EXERCISE DETAILS → In your answer, print each of the records below exactly.

SOURCE MATERIAL →
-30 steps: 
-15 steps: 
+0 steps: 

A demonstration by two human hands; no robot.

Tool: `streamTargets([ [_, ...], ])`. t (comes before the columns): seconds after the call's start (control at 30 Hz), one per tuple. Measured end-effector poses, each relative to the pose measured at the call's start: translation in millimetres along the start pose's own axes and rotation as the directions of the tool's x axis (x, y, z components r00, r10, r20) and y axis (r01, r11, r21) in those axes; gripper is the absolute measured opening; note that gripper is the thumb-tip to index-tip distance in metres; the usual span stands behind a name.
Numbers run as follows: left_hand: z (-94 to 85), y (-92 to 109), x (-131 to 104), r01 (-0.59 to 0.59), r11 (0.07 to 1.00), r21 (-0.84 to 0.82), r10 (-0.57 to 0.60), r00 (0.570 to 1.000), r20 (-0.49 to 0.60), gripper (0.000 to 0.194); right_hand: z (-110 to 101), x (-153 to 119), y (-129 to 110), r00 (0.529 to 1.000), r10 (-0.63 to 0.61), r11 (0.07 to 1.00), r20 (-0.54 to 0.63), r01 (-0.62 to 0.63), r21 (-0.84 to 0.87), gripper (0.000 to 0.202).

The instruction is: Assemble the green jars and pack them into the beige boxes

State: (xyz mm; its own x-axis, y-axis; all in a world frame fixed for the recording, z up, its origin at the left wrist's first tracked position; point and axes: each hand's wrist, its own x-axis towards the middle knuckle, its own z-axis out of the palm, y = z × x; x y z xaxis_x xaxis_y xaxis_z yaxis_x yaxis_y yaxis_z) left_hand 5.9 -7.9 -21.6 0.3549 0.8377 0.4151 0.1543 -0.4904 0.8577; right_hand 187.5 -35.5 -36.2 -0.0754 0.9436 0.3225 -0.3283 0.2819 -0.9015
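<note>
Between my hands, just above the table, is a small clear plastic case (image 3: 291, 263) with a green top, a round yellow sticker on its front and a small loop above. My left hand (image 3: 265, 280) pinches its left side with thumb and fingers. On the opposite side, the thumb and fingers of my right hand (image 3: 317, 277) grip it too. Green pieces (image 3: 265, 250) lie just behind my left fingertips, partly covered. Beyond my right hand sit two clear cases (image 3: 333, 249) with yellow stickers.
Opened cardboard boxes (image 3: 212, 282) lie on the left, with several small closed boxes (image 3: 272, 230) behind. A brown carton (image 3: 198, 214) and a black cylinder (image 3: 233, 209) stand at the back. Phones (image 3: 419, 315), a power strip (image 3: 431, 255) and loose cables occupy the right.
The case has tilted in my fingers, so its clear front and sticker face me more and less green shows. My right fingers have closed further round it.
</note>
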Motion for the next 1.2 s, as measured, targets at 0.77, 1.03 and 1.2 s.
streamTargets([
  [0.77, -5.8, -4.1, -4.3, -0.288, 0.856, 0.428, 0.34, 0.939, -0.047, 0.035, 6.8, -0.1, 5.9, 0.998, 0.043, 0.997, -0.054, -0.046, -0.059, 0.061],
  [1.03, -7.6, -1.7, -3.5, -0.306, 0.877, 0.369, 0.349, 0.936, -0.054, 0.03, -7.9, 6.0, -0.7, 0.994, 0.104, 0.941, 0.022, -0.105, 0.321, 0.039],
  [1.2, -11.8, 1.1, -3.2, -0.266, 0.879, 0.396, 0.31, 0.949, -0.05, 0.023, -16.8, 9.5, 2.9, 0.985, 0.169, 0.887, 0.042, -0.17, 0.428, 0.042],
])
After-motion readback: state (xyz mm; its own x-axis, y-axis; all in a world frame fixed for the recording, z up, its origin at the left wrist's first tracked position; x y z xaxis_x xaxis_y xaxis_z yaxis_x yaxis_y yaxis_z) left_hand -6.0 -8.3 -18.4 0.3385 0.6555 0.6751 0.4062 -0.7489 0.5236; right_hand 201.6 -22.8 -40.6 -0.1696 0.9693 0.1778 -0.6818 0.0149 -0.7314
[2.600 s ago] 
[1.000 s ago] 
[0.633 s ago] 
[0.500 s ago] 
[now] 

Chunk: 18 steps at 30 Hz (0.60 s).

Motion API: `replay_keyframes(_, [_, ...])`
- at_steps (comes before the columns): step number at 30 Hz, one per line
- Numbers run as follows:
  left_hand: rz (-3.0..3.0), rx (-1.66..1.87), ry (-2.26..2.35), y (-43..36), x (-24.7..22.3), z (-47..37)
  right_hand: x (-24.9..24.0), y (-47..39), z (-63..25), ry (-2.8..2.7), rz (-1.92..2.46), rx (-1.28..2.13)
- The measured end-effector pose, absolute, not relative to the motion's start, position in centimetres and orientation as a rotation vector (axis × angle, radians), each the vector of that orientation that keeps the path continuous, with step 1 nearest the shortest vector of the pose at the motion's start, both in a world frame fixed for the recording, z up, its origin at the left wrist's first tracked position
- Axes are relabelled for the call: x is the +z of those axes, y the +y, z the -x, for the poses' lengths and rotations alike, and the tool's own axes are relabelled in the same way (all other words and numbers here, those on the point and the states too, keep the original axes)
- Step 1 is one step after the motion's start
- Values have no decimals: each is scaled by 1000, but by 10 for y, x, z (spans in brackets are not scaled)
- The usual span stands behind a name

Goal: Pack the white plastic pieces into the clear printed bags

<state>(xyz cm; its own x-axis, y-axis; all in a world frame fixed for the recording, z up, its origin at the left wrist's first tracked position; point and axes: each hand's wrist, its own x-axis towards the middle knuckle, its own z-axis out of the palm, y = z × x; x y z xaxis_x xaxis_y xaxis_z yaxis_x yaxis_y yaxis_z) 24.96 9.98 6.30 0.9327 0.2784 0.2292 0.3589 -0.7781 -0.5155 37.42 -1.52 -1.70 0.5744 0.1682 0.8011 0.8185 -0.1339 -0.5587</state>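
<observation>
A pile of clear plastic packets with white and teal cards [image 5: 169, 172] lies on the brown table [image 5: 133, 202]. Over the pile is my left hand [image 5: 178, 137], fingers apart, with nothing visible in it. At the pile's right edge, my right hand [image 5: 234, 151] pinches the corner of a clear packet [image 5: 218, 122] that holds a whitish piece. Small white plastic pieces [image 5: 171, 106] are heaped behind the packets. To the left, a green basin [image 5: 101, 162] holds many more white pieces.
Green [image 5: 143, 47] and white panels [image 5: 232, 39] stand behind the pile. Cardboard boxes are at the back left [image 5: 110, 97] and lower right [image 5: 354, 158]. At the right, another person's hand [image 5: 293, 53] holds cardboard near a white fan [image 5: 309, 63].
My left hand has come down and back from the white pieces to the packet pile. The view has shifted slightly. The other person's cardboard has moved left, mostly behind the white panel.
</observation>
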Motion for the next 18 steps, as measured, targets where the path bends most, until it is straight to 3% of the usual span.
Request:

COMPLETED EXERCISE →
-30 steps: 
-15 steps: 
+0 steps: 

A demonstration by two human hands; no robot.

Tool: `streamTargets([ [_, ...], ])`. t (comes before the columns): seconds after the call's start (control at 30 Hz), one per tuple. Measured end-effector poses, each relative to the pose measured at the call's start: translation in millimetres along the start pose's own axes and rotation as the directions of the tool's x axis (x, y, z components r00, r10, r20) and y axis (r01, r11, r21) in those axes; gripper is the absolute measured opening; note that gripper is the thumb-tip to index-tip distance in metres; the usual span stands behind a name.
Numbers run as follows: left_hand: z (-94 to 85), y (-92 to 109), x (-131 to 104), r01 (-0.59 to 0.59), r11 (0.07 to 1.00), r21 (-0.84 to 0.82), r10 (-0.57 to 0.60), r00 (0.570 to 1.000), r20 (-0.49 to 0.60), gripper (0.000 to 0.194); right_hand: z (-110 to 101), x (-153 to 119), y (-129 to 110), r00 (0.529 to 1.000), r10 (-0.63 to 0.61), r11 (0.07 to 1.00), r20 (-0.54 to 0.63), r01 (-0.62 to 0.63), r21 (-0.84 to 0.87), gripper (0.000 to 0.202).

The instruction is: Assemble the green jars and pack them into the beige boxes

State: (xyz mm; its own x-axis, y-axis; all in a world frame fixed for the recording, z up, its origin at the left wrist's first tracked position; point and axes: each hand's wrist, its own x-axis towards the middle knuckle, its own z-axis out of the palm, y = z × x; x y z xaxis_x xaxis_y xaxis_z yaxis_x yaxis_y yaxis_z) left_hand 5.9 -7.9 -21.6 0.3549 0.8377 0.4151 0.1543 -0.4904 0.8577; right_hand 187.5 -35.5 -36.2 -0.0754 0.9436 0.3225 -0.3283 0.2819 -0.9015
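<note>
Between my hands, just above the table, is a small clear plastic case (image 3: 291, 263) with a green top, a round yellow sticker on its front and a small loop above. My left hand (image 3: 265, 280) pinches its left side with thumb and fingers. On the opposite side, the thumb and fingers of my right hand (image 3: 317, 277) grip it too. Green pieces (image 3: 265, 250) lie just behind my left fingertips, partly covered. Beyond my right hand sit two clear cases (image 3: 333, 249) with yellow stickers.
Opened cardboard boxes (image 3: 212, 282) lie on the left, with several small closed boxes (image 3: 272, 230) behind. A brown carton (image 3: 198, 214) and a black cylinder (image 3: 233, 209) stand at the back. Phones (image 3: 419, 315), a power strip (image 3: 431, 255) and loose cables occupy the right.
The case has tilted in my fingers, so its clear front and sticker face me more and less green shows. My right fingers have closed further round it.
</note>
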Motion for the next 1.2 s, as measured, targets at 0.77, 1.03 and 1.2 s.
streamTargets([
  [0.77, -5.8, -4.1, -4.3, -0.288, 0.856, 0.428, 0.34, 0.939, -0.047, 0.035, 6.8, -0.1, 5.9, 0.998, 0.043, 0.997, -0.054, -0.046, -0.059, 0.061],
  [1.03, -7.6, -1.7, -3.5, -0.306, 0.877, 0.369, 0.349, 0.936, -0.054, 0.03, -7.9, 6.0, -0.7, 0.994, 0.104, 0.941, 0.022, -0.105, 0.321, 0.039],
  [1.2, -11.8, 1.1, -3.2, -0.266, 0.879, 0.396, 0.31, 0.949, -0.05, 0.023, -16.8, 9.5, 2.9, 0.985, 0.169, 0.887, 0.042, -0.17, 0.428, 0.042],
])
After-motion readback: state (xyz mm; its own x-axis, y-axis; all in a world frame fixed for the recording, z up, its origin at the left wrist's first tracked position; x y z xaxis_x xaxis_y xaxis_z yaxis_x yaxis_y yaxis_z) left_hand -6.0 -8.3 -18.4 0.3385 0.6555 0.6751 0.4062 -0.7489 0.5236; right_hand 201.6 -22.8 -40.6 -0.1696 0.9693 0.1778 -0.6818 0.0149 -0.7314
[2.600 s ago] 
[1.000 s ago] 
[0.633 s ago] 
[0.500 s ago] 
[now] 

Chunk: 18 steps at 30 Hz (0.60 s).

Motion API: `replay_keyframes(_, [_, ...])`
- at_steps (comes before the columns): step number at 30 Hz, one per line
- Numbers run as follows:
  left_hand: rz (-3.0..3.0), rx (-1.66..1.87), ry (-2.26..2.35), y (-43..36), x (-24.7..22.3), z (-47..37)
  right_hand: x (-24.9..24.0), y (-47..39), z (-63..25), ry (-2.8..2.7), rz (-1.92..2.46), rx (-1.28..2.13)
- The measured end-effector pose, absolute, not relative to the motion's start, position in centimetres and orientation as a rotation vector (axis × angle, radians), each the vector of that orientation that keeps the path continuous, with step 1 nearest the shortest vector of the pose at the motion's start, both in a world frame fixed for the recording, z up, its origin at the left wrist's first tracked position
- Axes are relabelled for the call: x is the +z of those axes, y the +y, z the -x, for the poses' lengths and rotations alike, and the tool's own axes are relabelled in the same way (all other words and numbers here, those on the point and the states too, keep the original axes)
- Step 1 is one step after the motion's start
- Values have no decimals: each is scaled by 1000, but by 10 for y, x, z (spans in brackets are not scaled)
- The usual span stands behind a name

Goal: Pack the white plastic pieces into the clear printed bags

<state>(xyz cm; its own x-axis, y-axis; all in a world frame fixed for the recording, z up, its origin at the left wrist's first tracked position; point and axes: each hand's wrist, its own x-axis towards the middle knuckle, its own z-axis out of the palm, y = z × x; x y z xaxis_x xaxis_y xaxis_z yaxis_x yaxis_y yaxis_z) 24.96 9.98 6.30 0.9327 0.2784 0.2292 0.3589 -0.7781 -0.5155 37.42 -1.52 -1.70 0.5744 0.1682 0.8011 0.8185 -0.1339 -0.5587</state>
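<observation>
A pile of clear plastic packets with white and teal cards [image 5: 169, 172] lies on the brown table [image 5: 133, 202]. Over the pile is my left hand [image 5: 178, 137], fingers apart, with nothing visible in it. At the pile's right edge, my right hand [image 5: 234, 151] pinches the corner of a clear packet [image 5: 218, 122] that holds a whitish piece. Small white plastic pieces [image 5: 171, 106] are heaped behind the packets. To the left, a green basin [image 5: 101, 162] holds many more white pieces.
Green [image 5: 143, 47] and white panels [image 5: 232, 39] stand behind the pile. Cardboard boxes are at the back left [image 5: 110, 97] and lower right [image 5: 354, 158]. At the right, another person's hand [image 5: 293, 53] holds cardboard near a white fan [image 5: 309, 63].
My left hand has come down and back from the white pieces to the packet pile. The view has shifted slightly. The other person's cardboard has moved left, mostly behind the white panel.
</observation>
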Motion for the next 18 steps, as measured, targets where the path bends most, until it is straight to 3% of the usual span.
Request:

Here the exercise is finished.